Inspiring Older Readers

posted on 21 May 2016

High Fidelity by Nick Hornby

Hornby’s book was first published in 1995 and there were plenty of lazy critics at the time who said its popularity was down to the fact that it captured the spirit of the age. The Britpop phenomenon was pretty much at its peak and ‘Lad’ culture was emerging as a new, socially sanctioned form of sexism that would disfigure most of our popular culture. Hornby’s book, because it put pop music obscurism at its heart and its key protagonist was a young(ish) man with girlfriend problems,  became associated with this supposed zeitgeist.

In reality, this was a travesty. To start with, I suspect its popularity was in good part down to the fact that it’s brilliantly written – it’s superbly structured,  has an accessible and engaging prose style and allows us to build a relationship with recognisable and entirely sympathetic characters. The story does indeed proceed through the eyes of the confused, sometimes embittered and disillusioned Rob Fleming but he is no stereotypical ‘lad’ and he might well cringe at the notion he is riding the Britpop wave.

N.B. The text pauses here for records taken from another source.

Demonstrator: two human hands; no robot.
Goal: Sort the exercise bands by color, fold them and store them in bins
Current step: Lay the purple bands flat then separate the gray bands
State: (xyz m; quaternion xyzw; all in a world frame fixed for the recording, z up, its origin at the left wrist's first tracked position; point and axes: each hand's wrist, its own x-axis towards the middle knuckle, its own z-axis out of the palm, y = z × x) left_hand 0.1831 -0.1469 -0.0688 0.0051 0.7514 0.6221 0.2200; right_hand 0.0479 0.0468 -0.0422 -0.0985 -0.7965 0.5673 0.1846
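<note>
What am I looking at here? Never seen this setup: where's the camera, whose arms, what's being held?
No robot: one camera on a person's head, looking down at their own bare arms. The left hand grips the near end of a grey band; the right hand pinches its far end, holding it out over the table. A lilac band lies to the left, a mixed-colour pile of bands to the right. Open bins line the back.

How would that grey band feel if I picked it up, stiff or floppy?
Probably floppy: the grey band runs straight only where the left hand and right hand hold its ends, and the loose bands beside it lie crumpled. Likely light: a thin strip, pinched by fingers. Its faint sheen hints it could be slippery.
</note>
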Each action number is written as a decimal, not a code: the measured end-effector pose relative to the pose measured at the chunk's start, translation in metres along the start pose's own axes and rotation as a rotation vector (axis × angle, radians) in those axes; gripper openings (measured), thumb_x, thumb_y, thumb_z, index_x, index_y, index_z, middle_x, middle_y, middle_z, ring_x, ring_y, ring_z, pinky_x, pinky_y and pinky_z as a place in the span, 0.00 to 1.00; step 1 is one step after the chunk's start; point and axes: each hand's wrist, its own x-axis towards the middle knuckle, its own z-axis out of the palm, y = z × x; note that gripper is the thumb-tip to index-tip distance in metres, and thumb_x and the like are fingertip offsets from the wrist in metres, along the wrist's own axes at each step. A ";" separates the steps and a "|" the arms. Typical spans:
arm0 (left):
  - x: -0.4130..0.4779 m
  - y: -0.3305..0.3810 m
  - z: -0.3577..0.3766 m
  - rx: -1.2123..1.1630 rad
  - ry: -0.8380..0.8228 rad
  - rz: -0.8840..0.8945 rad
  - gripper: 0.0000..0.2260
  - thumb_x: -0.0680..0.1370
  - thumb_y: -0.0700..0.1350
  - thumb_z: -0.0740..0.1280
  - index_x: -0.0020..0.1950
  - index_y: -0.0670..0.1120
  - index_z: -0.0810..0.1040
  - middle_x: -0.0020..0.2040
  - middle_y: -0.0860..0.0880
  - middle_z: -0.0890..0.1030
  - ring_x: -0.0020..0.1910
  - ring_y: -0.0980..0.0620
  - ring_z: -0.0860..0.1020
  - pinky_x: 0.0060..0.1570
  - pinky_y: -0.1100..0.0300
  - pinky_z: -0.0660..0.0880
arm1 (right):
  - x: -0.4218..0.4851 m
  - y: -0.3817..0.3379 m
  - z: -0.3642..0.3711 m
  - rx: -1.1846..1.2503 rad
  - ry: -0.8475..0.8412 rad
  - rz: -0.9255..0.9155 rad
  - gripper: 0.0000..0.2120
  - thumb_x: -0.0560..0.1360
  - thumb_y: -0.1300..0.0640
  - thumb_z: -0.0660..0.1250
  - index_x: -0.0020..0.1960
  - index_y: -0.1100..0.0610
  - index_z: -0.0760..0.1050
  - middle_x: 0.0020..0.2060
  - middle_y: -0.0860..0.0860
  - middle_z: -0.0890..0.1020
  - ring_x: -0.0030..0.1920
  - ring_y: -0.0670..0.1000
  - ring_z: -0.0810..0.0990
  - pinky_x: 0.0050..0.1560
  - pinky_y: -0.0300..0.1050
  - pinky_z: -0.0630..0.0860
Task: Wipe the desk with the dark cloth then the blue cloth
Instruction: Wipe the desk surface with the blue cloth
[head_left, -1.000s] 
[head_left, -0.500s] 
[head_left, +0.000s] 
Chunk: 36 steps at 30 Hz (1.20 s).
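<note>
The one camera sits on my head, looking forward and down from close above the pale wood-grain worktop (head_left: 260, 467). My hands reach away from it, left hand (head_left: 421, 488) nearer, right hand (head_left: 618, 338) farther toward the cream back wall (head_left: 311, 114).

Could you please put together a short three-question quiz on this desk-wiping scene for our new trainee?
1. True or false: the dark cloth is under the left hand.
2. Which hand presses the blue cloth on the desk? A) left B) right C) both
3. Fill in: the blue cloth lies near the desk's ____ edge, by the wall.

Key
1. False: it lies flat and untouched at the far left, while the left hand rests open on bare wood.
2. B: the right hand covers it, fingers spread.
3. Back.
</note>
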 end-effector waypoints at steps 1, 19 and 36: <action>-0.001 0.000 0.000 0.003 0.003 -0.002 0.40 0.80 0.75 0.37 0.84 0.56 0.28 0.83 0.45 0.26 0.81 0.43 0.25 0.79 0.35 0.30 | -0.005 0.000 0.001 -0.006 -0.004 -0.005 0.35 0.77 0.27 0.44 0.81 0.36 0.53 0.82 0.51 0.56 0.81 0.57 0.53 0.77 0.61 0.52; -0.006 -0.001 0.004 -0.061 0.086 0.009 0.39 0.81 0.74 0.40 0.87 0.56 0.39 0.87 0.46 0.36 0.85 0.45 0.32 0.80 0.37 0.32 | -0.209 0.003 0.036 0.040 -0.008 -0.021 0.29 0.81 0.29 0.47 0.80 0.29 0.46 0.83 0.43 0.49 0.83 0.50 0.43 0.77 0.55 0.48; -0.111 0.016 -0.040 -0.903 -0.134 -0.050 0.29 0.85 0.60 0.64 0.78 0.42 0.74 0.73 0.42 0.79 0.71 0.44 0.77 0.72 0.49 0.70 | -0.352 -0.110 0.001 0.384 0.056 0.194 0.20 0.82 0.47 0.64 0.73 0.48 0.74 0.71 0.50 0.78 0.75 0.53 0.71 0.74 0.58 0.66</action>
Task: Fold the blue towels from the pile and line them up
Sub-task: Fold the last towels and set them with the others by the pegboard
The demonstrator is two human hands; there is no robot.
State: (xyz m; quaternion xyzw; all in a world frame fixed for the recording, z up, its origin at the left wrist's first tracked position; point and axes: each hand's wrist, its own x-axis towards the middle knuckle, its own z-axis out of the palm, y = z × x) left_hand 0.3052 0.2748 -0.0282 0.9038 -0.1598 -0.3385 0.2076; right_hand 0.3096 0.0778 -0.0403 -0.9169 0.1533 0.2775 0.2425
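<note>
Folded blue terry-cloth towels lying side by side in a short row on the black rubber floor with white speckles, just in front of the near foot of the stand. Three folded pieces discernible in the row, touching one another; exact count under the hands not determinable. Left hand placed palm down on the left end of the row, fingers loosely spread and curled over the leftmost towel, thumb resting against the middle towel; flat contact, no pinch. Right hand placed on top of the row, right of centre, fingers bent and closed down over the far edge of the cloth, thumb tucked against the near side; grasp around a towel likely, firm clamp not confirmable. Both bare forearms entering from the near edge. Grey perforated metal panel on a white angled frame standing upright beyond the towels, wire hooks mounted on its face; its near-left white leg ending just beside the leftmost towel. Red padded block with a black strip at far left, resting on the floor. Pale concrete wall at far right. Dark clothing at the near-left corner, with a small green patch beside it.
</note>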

Rob, you see, owns his own independent record store – but in case you’re getting the wrong picture here I should explain this is not an entrepreneurs dream because in 1995 such shops existed in many urban centres in ratty premises tucked away down unappealing back streets visited by a collection of vinyl junkies and nutters like me. Rob has two shop assistants who are substantially crazier than him but are probably the closest thing he has to friends. But although Rob himself isn’t socially inept when it comes to getting girlfriends, he just can’t keep them and now, when he finds himself in his mid-30s, he’s started to ask himself why.

We join the story just as Rob’s latest live-in girlfriend, Laura, has just left him. This triggers an almost manic onslaught of self-pity and he’s driven to find out why he is constantly being abandoned by his girlfriends - a version of a mid-life crisis that takes him on a journey to meet all these heartbreakers to find out why they left and, he hopes, to discover they aren’t happy.

If this doesn’t sound like an overly thrilling plot – well, it isn’t. That’s not at all the point though because the plot is entirely secondary to the way in which we are invited to see the world entirely through Rob’s eyes. We see all his weaknesses but also his essential humanity and we are given the chance to empathise with his absurd insecurities and his almost autistic commitment to judging everything through the lens of musical taste (his musical taste of course). Rob judges people by the  credibility of their record collection – owning a cd by Simply Red is a capital offence in his world. When he’s under stress he falls back on his records, obsessing over them and rearranging them on his shelves in a sort of act of personal reaffirmation.

Rob is both despicable and loveable at one and the same time. He is, at heart, essentially decent but he is trapped by his desire not to grow up and conform – we can see that his unwillingness to commit, his desire to keep moving from one woman to another, his mardy stroppiness and his self-centred desire to constantly be praised is the sign of a someone who is irredeemably socially retarded and yet, in reality, we have a sneaky sympathy with him.

And this is essentially the reason the book is such a success – lots of us, especially men,  know a Rob Fleming or his odd menagerie of friends. He is something of an Everyman living through events and having thoughts that so many of us have had ourselves. He says things we cringe at because we have found ourselves saying them and time after time we just want to be able to take him to one side and tell him not to do this......

The book ends, as it has to, ambiguously. We suspect that Rob will try and conform, that he will try and take on the persona of the grown ups he hates so much but we also suspect and maybe hope that he’ll fail.